# 1

Epistemic status: Confused about what probabilities people assert to different alignment theories working.

I essentially want to know whether it would be worth spending some of my time working on conceiving a database like https://www.moralmachine.net/ with more complexity as a benchmark for moral predictions in future ai systems. It, of course, highly depends on if it would be useful. According to my own probability distribution of potential future alignment structures, something like a complex moral database would seem to be worth it. First and foremost, alignment testing will be useful, and you would need a moral database for this. Secondly, it could be used as a groundwork for a friendly AI.
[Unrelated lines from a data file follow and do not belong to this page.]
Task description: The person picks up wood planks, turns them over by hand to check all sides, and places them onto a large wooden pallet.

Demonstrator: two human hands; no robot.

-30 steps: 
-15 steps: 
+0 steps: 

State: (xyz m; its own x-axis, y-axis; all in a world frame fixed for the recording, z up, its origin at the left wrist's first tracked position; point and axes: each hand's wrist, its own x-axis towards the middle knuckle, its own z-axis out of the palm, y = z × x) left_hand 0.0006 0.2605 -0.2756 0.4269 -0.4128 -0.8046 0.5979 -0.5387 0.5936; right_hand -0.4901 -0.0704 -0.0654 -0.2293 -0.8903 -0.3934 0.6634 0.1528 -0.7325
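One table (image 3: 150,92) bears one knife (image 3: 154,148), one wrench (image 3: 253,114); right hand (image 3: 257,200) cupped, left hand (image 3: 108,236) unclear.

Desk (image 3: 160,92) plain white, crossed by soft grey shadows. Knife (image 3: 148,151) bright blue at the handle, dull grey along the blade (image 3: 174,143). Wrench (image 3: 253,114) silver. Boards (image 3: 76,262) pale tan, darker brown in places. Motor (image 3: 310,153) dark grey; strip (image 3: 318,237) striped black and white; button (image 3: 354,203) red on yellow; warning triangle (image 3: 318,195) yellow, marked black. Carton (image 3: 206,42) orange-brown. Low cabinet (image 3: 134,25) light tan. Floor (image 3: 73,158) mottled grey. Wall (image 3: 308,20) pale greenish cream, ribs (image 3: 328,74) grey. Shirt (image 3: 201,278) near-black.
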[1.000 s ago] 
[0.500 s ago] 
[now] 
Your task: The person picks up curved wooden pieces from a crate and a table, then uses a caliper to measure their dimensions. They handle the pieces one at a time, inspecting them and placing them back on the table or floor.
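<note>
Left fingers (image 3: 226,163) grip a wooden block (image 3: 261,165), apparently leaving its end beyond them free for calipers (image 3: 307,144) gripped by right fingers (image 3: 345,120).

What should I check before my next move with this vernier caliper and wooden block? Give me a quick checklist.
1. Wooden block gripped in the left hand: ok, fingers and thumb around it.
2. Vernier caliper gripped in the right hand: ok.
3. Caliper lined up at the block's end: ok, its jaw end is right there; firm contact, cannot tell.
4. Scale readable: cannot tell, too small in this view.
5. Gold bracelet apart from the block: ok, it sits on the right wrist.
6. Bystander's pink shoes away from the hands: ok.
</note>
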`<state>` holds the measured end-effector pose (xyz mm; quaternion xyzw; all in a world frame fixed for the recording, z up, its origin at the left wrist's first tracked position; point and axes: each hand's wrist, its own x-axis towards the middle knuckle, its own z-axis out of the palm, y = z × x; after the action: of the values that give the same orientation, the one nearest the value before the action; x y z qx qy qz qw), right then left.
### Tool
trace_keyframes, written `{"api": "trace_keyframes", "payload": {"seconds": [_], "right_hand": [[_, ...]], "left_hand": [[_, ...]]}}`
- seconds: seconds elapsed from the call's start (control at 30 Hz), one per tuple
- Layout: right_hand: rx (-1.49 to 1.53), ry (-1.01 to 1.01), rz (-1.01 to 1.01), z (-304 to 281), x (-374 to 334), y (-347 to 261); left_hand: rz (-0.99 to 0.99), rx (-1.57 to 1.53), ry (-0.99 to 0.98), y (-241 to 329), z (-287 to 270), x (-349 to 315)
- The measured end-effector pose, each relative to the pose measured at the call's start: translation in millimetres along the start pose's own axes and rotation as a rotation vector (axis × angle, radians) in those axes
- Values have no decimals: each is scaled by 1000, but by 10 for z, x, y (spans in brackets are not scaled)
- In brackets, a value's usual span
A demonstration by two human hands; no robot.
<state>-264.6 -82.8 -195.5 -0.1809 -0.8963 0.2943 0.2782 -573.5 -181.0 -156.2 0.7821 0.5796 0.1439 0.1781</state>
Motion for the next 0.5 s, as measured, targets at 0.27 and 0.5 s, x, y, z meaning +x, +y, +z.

I've had some different ideas about how to construct it, and its usefulness will depend on its design. The basic architecture I have in mind is the following: Start with a basic scenario such as the trolley problem (moral machines) with the number of people and happiness among others as variables and add a Bayesian reasoner that gets the input of a situation where all variables are pseudo-randomized according to an "importance" algorithm described below. (Maybe one can get an average happiness vs. population ratio as a numerical "solution" to The Repugnant Conclusion using this?) The Bayesian reasoner is then asked what confidence they have to predict the current situation, and if this confidence is under a certain percentage, we send out an inquiry about the situation it currently is in. We also assign an "importance" rating to each problem, mainly determined by the number of lives affected. This "importance" rating would, in turn, determine the confidence required and the priority ranking of that situation being lifted to the system's attention. This is akin to a sorting system where the most frequently used items are put on top, but it's the most "important" situation instead. This should allow the moral database to focus on the most "important" decisions that we have and, therefore, be more efficient than random sampling.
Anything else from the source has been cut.